What you should do
Restate every line of the data word for word, except for the images.

Supplied data
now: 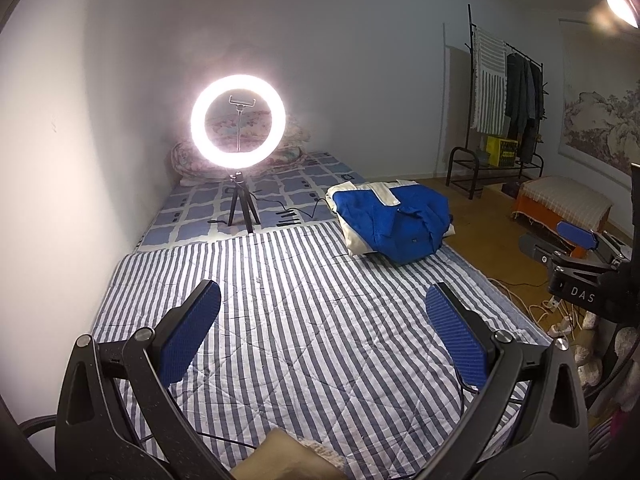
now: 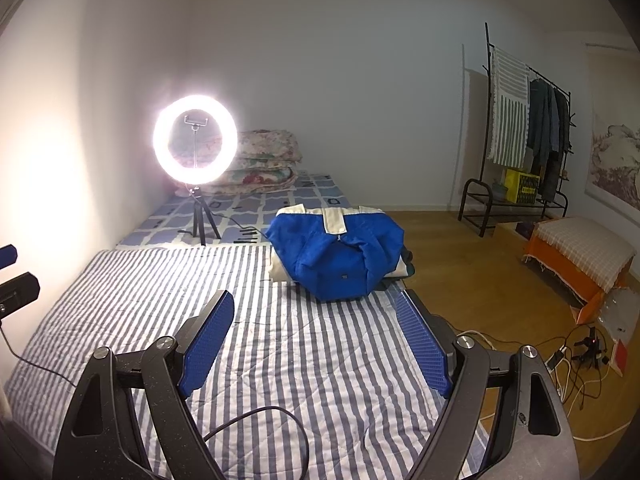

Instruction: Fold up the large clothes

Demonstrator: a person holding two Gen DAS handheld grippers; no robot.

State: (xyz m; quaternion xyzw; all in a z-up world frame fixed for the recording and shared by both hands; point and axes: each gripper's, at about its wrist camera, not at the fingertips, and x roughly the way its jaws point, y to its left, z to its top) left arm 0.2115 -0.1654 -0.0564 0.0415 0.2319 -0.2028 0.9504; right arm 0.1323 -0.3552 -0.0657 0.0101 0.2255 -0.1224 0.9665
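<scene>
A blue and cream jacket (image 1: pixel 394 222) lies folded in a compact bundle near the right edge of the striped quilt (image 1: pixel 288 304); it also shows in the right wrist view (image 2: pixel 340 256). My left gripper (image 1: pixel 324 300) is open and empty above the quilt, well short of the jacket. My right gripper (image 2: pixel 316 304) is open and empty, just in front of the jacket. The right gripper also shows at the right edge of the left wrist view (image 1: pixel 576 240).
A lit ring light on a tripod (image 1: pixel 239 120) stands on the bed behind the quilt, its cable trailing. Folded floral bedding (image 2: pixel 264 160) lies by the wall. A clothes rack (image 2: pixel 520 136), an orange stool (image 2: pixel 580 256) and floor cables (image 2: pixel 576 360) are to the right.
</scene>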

Result for this exercise
now: 
now: 

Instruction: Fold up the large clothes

Demonstrator: a person holding two Gen DAS handheld grippers; no robot.

State: (xyz m; quaternion xyzw; all in a z-up world frame fixed for the recording and shared by both hands; point and axes: each gripper's, at about its wrist camera, not at the fingertips, and x roughly the way its jaws point, y to its left, z to its top) left arm 0.2115 -0.1654 -0.0564 0.0415 0.2319 -0.2028 0.9504; right arm 0.1323 -0.3552 -0.0657 0.0101 0.2255 -0.1224 0.9665
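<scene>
A blue and cream jacket (image 1: pixel 394 222) lies folded in a compact bundle near the right edge of the striped quilt (image 1: pixel 288 304); it also shows in the right wrist view (image 2: pixel 340 256). My left gripper (image 1: pixel 324 300) is open and empty above the quilt, well short of the jacket. My right gripper (image 2: pixel 316 304) is open and empty, just in front of the jacket. The right gripper also shows at the right edge of the left wrist view (image 1: pixel 576 240).
A lit ring light on a tripod (image 1: pixel 239 120) stands on the bed behind the quilt, its cable trailing. Folded floral bedding (image 2: pixel 264 160) lies by the wall. A clothes rack (image 2: pixel 520 136), an orange stool (image 2: pixel 580 256) and floor cables (image 2: pixel 576 360) are to the right.
</scene>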

This exercise requires no further work.